E-Therapeutics defends PhIIb fail, claiming drug has 'pretty much' the hoped-for profile

E-Therapeutics (LON:ETX) has defended the Phase IIb data that caused its stock to crater, with CEO Malcolm Young arguing that the trial has revealed a depression drug with "pretty much" the hoped-for profile. Young's stance is that while the Phase IIb found 20 mg and 70 mg of ETS6103 to be inferior to a decades-old generic, the safety and efficacy profile that has emerged across three doses and two Phase II trials suggests the drug can find a niche in the depression market.

E-Therapeutics CEO Malcolm Young

Oxford, U.K.-based e-Therapeutics generated the first tranche of data back in 2009. In that small Phase IIa trial, a 200-mg dose of ETS6103, an extended-release formulation of tramadol, showed comparable efficacy to amitriptyline, a tricyclic antidepressant.

E-Therapeutics, searching for evidence that its drug could also free patients from side effects associated with amitriptyline, set the doses at 20 mg and 70 mg in the experimental arms of its larger Phase IIb trial, which administered ETS6103 or amitriptyline to depression patients who had previously taken a selective serotonin reuptake inhibitor (SSRI) without success. Neither dose matched up to amitriptyline, causing the trial to miss its primary endpoint and shares in e-Therapeutics to trade down by as much as 30%.

On the upside, e-Therapeutics saw responses among patients in the 20-mg and 70-mg arms, including some remissions. The experimental arms also featured fewer adverse events and side-effect dropouts than the amitriptyline component of the trial. E-Therapeutics is now digging into the data, going down to the level of the experience of individual patients, in an attempt to build a case showing that ETS6103 has a place in the treatment of depression.
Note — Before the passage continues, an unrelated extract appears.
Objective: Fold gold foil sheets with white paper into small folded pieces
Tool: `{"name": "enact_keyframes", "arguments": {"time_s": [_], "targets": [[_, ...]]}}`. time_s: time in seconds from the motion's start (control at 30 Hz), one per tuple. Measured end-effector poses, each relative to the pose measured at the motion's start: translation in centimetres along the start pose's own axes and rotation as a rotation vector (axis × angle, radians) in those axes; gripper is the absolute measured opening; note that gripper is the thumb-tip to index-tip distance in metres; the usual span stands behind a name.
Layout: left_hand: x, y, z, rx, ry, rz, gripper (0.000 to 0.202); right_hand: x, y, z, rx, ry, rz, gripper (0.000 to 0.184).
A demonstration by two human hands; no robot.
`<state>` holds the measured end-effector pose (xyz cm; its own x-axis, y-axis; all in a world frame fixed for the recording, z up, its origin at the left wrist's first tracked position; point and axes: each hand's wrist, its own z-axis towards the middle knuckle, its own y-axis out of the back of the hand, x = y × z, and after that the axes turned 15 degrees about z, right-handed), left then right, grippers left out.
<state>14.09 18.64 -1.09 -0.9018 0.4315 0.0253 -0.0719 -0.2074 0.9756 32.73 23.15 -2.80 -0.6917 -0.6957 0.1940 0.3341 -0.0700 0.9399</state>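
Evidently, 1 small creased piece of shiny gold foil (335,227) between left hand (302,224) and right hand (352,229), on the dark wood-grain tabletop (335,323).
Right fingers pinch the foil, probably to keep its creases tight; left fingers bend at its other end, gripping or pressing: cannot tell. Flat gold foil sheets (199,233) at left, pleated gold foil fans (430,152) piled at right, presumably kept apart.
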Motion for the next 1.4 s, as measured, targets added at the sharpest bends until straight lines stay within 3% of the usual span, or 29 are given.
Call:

"We think there's an area after people have tried a SSRI and haven't responded where therapeutic options are weak at the moment. That's where we think we're sitting," Young told FierceBiotech. "The profile that we were looking for was response in those who failed a SSRI--including getting some into remission--a cleaner side effect profile than amitriptyline, protectable IP position and the opportunity to escalate back up to 200mg … if the patient is one of those that doesn't respond at 70mg. The bottom line is across those two trials that's what we've got." 

Whether the data, which could equally be viewed as revealing a drug that underperforms amitriptyline at low doses and has a similar side-effect profile when the quantity is increased, are sufficient to land e-Therapeutics a partner remains to be seen. That is definitely the ambition, though.

"I don't think a company as small as e-Therapeutics is going to be running a Phase III," Young said.

E-Therapeutics is to spend the next month or two looking at data to figure out how to position ETS6103 commercially for talks with potential partners. The aim for e-Therapeutics is to do better at presenting the value of ETS6103 to partners than it did to investors, a group Young thinks would have responded better to the data if they were framed as the result of a dose-ranging trial.

"Calling it a non-inferiority trial might not have been the wisest thing that we've ever, ever done," he said.